▶ _Description of the task_: Output, exactly as written, the lines below from the one that has "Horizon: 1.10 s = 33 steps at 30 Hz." through the one that has "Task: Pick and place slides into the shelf"; nothing else, and no pictures.

(Extracted records)
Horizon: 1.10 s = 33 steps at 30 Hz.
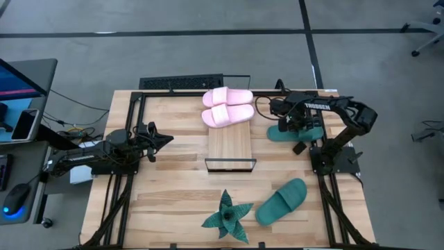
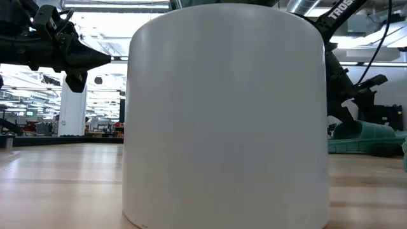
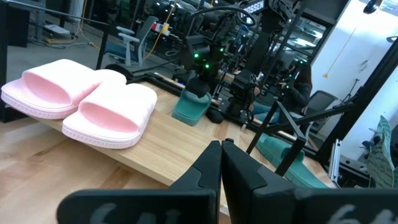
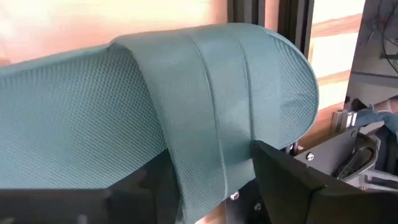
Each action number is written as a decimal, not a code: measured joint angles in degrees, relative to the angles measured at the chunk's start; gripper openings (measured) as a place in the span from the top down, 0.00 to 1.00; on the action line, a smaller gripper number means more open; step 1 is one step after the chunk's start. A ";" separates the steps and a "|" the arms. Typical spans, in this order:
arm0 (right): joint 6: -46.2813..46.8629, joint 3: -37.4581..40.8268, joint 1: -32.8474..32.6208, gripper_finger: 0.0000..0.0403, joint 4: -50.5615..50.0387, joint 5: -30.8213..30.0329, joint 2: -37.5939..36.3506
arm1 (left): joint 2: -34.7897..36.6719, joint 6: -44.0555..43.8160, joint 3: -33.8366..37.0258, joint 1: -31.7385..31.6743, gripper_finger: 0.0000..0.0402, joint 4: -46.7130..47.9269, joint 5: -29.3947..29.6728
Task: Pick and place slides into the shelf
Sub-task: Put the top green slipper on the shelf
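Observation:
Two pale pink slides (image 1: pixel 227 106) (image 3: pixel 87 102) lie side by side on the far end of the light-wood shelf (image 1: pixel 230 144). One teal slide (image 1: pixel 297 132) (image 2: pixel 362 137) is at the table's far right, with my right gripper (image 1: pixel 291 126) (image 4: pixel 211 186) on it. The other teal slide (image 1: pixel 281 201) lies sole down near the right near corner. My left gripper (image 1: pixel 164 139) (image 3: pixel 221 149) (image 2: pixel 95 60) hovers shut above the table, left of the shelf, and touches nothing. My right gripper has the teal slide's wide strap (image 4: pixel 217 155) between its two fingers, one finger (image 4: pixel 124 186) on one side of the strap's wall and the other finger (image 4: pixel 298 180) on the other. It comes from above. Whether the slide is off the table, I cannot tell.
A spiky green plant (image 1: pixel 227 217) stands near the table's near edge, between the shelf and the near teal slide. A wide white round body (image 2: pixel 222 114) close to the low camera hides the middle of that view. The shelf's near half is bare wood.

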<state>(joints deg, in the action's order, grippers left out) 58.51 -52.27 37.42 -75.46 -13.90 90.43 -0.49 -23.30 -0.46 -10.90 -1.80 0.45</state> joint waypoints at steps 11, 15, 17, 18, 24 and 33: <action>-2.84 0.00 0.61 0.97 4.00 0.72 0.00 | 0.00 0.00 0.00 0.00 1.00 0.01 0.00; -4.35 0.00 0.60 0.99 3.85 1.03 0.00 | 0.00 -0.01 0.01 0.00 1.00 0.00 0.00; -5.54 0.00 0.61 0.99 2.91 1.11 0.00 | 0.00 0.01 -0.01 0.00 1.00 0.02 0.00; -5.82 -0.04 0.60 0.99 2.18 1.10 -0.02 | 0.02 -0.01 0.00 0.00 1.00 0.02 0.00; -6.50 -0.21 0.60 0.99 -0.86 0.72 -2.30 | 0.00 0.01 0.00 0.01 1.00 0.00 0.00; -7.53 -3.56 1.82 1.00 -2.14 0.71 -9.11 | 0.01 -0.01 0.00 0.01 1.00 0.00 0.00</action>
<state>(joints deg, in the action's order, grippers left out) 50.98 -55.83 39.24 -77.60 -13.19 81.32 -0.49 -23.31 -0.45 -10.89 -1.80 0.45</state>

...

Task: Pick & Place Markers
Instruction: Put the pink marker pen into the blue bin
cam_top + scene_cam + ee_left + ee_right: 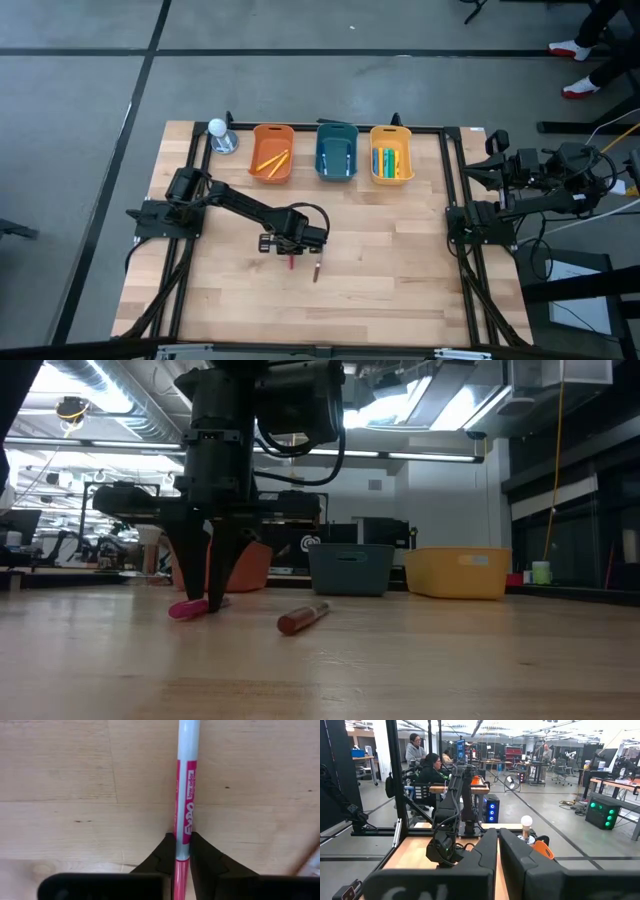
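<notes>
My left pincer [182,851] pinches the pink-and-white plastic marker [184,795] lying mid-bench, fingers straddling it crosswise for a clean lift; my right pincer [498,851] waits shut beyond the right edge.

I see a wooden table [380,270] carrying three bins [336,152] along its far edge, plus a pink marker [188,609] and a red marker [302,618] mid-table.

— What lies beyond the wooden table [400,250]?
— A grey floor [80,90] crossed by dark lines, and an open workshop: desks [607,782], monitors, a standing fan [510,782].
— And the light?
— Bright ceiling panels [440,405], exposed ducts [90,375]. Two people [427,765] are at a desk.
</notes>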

▶ _Answer for the task_:
Horizon: 1.10 s = 33 steps at 30 Hz.
Each action number is written as a decimal, not a code: measured joint angles in degrees, relative to the angles measured at the chunk's start; gripper openings (measured) as a place in the span from the top down, 0.00 to 1.00; on the action line, a smaller gripper number means more open; step 1 is one step after the chunk's start. A ";" separates the steps and a "|" the arms. Typical spans, in this order:
arm0 (right): joint 6: -46.2813..46.8629, joint 3: -37.4581..40.8268, joint 1: -32.8474..32.6208, gripper_finger: 0.0000..0.0403, joint 4: -50.5615..50.0387, joint 5: -30.8213..30.0329, joint 2: -37.5939..36.3506
arm1 (left): joint 2: -34.7897..36.6719, joint 6: -44.0555..43.8160, joint 3: -33.8366..37.0258, joint 1: -31.7385..31.6743, gripper_finger: 0.0000..0.0402, joint 4: -46.7130..47.9269, joint 5: -29.3947..29.6728
Task: Pick and place slides into the shelf

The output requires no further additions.